# Tractor Tires Question



## davidj (Nov 2, 2005)

I bought an old 9N in the spring. Sometime between August and October the tires went down just about half way. I went to fill them up with a little portable air tank that had about maybe 50-60 lbs of pressure, but no air was going in. When I pulled the hose off the valve, a clear liquid started leaking out of the valve. I put the cap back on the valve, and it seemed to hold.

I know that tractor tires are often filled with liquid, but it seemed odd that a practically new set of tires would go down that quickly. If they are filled with liquid, do I have to keep liquid in them, how can I tell for sure if they're filled with liquid, can I mix air and liquid, what should I do? I just use the tractor for mowing. Thanks.


----------



## ovendoctor (Jun 28, 2006)

the liquid in the tire is used as balast for traction instead of draw bar weights
sounds like the valve core's are leaking
to change them move the tractor so the stem is on the top side of the axial
[12:00 position] and jack the tractor up[just take the weight off the tire]
dump the pressure and chang the core and reinflate

if its any more thain that have a tire company come out and fix it
thats a lot of weight to be messing with


----------



## HermitJohn (May 10, 2002)

Dont put over 15psi in rear tractor tires or you will bounce like those astronauts on the moon walks.


----------



## jefferson (Nov 11, 2004)

Even small tires like on my Cub get REAL heavy when full of water. Be careful, bones break.


----------



## Up North (Nov 29, 2005)

davidj said:


> I bought an old 9N in the spring. Sometime between August and October the tires went down just about half way. I went to fill them up with a little portable air tank that had about maybe 50-60 lbs of pressure, but no air was going in. When I pulled the hose off the valve, a clear liquid started leaking out of the valve. I put the cap back on the valve, and it seemed to hold.
> 
> I know that tractor tires are often filled with liquid, but it seemed odd that a practically new set of tires would go down that quickly. If they are filled with liquid, do I have to keep liquid in them, how can I tell for sure if they're filled with liquid, can I mix air and liquid, what should I do? I just use the tractor for mowing. Thanks.
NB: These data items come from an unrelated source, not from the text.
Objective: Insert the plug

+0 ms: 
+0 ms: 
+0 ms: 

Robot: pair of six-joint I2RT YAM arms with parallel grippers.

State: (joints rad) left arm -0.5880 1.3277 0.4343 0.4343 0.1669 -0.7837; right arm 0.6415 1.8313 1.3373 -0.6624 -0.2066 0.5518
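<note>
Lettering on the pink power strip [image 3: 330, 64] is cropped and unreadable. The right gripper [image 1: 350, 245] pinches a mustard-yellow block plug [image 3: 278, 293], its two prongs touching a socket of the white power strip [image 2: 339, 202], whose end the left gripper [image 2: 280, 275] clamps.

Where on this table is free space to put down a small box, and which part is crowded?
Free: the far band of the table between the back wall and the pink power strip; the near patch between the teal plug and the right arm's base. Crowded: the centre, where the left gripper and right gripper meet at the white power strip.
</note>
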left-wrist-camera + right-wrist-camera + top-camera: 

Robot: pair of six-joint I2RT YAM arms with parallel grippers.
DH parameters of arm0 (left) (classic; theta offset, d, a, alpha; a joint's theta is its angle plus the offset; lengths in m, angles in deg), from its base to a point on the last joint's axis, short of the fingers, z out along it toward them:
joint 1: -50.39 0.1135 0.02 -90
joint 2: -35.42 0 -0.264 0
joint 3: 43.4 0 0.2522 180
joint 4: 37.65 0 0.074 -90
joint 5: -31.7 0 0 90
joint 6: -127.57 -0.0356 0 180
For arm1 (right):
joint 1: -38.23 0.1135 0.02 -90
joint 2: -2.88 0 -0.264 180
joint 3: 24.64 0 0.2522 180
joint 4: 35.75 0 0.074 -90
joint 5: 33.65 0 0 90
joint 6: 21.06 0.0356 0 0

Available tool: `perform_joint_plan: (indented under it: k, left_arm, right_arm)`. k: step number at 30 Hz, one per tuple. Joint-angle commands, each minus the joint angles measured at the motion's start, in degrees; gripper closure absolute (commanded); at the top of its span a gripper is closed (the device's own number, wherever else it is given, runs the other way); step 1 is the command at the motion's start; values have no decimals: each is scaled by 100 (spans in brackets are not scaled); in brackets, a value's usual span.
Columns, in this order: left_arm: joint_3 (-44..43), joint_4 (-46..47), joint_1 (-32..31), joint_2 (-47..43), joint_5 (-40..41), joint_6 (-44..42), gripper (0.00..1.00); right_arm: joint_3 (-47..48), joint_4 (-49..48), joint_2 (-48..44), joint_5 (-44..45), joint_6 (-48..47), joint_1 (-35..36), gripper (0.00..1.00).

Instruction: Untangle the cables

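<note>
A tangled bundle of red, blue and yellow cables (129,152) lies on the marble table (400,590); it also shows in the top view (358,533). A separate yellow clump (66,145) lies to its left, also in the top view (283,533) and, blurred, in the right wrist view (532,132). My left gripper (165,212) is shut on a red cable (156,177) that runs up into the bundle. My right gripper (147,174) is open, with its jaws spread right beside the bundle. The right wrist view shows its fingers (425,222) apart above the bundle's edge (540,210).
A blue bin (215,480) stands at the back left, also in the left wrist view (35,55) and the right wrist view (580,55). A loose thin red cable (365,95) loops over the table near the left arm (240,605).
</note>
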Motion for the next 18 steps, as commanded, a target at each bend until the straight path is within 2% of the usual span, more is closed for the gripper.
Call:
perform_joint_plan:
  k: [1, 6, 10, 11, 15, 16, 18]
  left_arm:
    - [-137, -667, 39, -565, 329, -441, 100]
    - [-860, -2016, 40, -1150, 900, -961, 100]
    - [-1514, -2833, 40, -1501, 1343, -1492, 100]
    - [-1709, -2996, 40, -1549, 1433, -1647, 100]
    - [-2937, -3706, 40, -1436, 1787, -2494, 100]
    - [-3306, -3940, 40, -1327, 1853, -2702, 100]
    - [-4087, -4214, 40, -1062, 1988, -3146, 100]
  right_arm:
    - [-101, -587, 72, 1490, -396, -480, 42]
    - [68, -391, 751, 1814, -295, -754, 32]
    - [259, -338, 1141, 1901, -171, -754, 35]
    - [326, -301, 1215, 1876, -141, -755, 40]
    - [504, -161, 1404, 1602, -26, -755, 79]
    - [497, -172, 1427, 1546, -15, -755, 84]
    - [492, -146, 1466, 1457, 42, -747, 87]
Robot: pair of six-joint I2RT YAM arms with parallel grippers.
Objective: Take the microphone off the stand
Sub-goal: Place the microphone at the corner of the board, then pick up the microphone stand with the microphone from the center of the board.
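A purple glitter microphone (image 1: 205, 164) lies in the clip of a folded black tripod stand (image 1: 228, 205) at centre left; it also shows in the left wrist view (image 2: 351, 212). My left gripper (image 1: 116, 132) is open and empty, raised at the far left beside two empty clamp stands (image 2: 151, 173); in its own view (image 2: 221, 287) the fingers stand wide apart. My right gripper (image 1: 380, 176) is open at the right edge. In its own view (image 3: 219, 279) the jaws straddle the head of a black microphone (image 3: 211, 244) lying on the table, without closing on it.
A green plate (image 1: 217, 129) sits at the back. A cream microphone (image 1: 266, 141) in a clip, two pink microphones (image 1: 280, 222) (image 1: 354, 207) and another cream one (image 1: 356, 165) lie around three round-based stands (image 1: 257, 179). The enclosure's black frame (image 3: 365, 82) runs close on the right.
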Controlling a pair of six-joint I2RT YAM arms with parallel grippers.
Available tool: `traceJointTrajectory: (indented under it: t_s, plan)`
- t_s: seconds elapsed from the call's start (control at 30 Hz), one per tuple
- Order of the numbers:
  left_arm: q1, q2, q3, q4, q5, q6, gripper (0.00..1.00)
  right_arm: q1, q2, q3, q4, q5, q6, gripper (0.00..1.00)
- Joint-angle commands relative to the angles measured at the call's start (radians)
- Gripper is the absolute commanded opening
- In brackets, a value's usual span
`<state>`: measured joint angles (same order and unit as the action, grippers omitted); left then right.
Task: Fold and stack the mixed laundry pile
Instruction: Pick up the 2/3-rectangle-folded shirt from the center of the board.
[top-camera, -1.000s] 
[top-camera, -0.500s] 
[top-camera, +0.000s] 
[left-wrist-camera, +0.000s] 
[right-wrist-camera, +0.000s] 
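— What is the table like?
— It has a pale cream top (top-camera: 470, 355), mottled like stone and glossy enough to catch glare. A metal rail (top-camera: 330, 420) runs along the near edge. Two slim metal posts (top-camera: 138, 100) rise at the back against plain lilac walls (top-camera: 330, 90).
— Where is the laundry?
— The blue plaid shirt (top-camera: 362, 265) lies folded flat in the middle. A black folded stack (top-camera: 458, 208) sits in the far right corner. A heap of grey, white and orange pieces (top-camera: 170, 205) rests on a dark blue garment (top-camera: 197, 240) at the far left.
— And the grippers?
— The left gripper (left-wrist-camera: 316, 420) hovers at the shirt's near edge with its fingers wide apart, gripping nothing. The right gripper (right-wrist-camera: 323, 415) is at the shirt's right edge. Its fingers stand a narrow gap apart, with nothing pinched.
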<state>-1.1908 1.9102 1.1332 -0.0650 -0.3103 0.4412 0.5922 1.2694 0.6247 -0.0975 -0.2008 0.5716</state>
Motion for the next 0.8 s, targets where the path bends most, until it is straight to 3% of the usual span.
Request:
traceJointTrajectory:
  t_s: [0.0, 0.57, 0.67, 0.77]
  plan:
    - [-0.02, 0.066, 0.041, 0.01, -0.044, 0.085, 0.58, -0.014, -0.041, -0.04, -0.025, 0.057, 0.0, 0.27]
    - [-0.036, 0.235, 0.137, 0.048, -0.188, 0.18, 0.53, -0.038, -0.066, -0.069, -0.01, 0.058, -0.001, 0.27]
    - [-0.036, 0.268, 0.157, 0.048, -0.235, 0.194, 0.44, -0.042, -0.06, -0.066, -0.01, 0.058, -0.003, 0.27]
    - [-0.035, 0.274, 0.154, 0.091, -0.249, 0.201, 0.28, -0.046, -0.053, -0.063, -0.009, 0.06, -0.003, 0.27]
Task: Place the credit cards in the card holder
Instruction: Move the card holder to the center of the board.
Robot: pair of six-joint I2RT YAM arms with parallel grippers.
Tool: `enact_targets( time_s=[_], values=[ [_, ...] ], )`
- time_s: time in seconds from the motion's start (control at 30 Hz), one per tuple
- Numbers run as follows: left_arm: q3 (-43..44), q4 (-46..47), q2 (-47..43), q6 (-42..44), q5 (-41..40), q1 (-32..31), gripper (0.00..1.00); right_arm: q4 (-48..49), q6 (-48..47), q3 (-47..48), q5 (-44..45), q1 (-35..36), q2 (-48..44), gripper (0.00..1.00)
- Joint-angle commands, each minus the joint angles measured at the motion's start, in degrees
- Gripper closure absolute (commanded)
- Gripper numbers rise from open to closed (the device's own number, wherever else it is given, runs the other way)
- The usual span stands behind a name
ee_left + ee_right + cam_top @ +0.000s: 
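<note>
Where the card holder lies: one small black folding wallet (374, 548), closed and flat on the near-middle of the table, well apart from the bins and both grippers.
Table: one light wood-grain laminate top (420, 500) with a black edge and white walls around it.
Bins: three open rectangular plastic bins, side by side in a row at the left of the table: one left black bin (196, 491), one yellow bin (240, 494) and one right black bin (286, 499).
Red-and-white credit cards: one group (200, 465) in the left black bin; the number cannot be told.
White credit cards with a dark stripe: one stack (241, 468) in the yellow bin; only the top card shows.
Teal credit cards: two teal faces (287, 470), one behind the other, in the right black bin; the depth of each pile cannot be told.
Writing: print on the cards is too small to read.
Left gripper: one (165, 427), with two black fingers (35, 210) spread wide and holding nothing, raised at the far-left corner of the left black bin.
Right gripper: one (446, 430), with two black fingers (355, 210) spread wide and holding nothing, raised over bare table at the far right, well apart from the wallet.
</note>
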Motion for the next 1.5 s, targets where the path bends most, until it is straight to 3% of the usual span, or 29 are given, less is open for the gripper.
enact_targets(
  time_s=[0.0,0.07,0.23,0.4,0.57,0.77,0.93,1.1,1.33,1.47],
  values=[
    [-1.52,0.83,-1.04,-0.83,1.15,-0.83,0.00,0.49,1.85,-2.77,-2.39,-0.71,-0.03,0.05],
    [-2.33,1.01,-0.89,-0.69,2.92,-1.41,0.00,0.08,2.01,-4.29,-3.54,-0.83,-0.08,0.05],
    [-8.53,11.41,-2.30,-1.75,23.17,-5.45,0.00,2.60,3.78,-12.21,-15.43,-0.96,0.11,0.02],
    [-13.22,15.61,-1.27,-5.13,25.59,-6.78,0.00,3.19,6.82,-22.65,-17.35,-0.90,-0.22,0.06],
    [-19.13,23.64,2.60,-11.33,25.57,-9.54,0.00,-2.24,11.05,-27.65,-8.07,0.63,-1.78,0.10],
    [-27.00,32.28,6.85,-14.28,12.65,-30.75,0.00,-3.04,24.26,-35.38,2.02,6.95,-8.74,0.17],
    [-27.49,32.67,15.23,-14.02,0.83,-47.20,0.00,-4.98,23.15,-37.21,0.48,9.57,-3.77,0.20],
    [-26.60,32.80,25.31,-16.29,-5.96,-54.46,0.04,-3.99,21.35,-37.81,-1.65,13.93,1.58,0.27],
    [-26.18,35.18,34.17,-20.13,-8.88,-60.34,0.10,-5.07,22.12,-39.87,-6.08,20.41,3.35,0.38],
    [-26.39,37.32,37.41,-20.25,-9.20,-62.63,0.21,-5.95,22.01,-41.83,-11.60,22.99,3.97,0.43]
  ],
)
You have allready discovered that tires contain ballast fluid, which is a saline solution to prevent freezing. They are not usually "Full" of fluid, but rather 1/3 to 1/2 full, the rest being air, so yes you can mix the two. Do as OvenDoctor has described, stop when Valve Stem is at or near 12:00 position, then add air. Your owner's manual will give correct inflation for your tractor rear tires, but most are 15-18 PSI on tractor rears. If you see rust or corrosion bubbling paint around valve stems, this is an indication that you have a leak, as the saline Fluid is leaking out causing corrosion.


----------



## farminghandyman (Mar 4, 2005)

or the solution is calcium chloride, and is very corrosive to metal parts, 

to repair the tire, you will need to have the solution pumped out, and usually it is a special pump, and then temporally stored, the tire dis mounted off the rim, (rim is usually left on the tractor), and the tube is removed and fixed or repaired, replaced and tire seated then the fluid pumped back into the tire, and then aired up to the proper inflation rate, (it is not really a do it your self job) but check on prices before you call some one it can get expensive,Last time I had our Coop come out they charged me $100 extra for having a tire with liquid in it, and the repairman they sent out with the truck did not remember how to run the pump so I pumped the tire out my self (using there equipment) and they still charged me extra.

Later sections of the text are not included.